In the study, “A Professional Development Course Improves Unprofessional Physician Behavior,” a pre-post study design was used to measure changes in physicians’ unprofessional behaviors using the B29™, a 35-item, web-based survey. The survey was completed as a 360-degree assessment by peers, colleagues, administrators and staff, as well as a self-assessment from the physician.

Between the pre- and post-survey, physicians completed the PDP. The three-day course, followed by three one-day sessions spread over six months, taught physicians how to:

  • Replace unprofessional behavior with professional behavior
  • Promote peer accountability and support
  • Identify risk factors and prevention strategies
  • Practice new skills
  • Promote effective leadership skills

Twenty-four of 28 physicians in the study experienced an improvement in professional behavior. The mean decrease of unprofessional behavior for all 28 physicians was 51.1% and lowest-rated items improved an average of 53.5% overall. Negative behaviors that declined after the PDP included egregious behaviors and passive-aggressive behaviors. Positive behaviors that increased after the PDP included teamwork, peer relations, and patient/family orientation and empathy.

“Hospitals, physician practices and other health care institutions should not only have written standards and policies that set expectations for physician professional behavior but should also address unprofessional behavior in a strict but fair way, using an approach that escalates from coaching and counseling to punitive measures if the undesirable behavior persists,” notes Gautham K. Suresh, MD, DM, MS, FAAP, in an accompanying editorial.

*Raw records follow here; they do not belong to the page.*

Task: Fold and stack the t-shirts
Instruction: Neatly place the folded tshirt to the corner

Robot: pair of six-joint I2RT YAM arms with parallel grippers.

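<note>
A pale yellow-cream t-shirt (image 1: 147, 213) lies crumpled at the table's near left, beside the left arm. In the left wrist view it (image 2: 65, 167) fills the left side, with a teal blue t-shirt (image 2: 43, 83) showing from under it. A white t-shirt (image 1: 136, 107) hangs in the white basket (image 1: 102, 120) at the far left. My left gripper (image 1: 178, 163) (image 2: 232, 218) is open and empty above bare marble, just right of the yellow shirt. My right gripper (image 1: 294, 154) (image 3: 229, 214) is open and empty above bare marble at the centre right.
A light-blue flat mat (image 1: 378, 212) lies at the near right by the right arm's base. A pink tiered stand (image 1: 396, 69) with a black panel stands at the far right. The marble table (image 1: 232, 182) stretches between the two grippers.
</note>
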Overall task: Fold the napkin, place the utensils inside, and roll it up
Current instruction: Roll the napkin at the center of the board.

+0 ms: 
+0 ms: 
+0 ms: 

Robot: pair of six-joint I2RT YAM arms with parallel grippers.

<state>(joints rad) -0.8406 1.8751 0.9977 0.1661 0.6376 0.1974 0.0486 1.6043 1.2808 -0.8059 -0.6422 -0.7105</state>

Also featured in the February issue:

For more information, visit The Joint Commission Journal on Quality and Patient Safety website.

Note for editors
The article is “A Professional Development Course Improves Unprofessional Physician Behavior,” by William H. Swiggart, MS; James L. Bills, EdD, MS; J. Kim Penberthy, PhD, ABPP; Charlene M. Dewey, MD, MEd, MACP; and Linda L.M. Worley, MD. The article appears in The Joint Commission Journal on Quality and Patient Safety, volume 46, number 2 (February 2020), published by Elsevier.

The Joint Commission Journal on Quality and Patient Safety
The Joint Commission Journal on Quality and Patient Safety (JQPS) is a peer-reviewed journal providing health care professionals with innovative thinking, strategies and practices in improving quality and safety in health care. JQPS is the official journal of The Joint Commission and Joint Commission Resources, Inc. Original case studies, program or project reports, reports of new methodologies or the new application of methodologies, research studies, and commentaries on issues and practices are all considered.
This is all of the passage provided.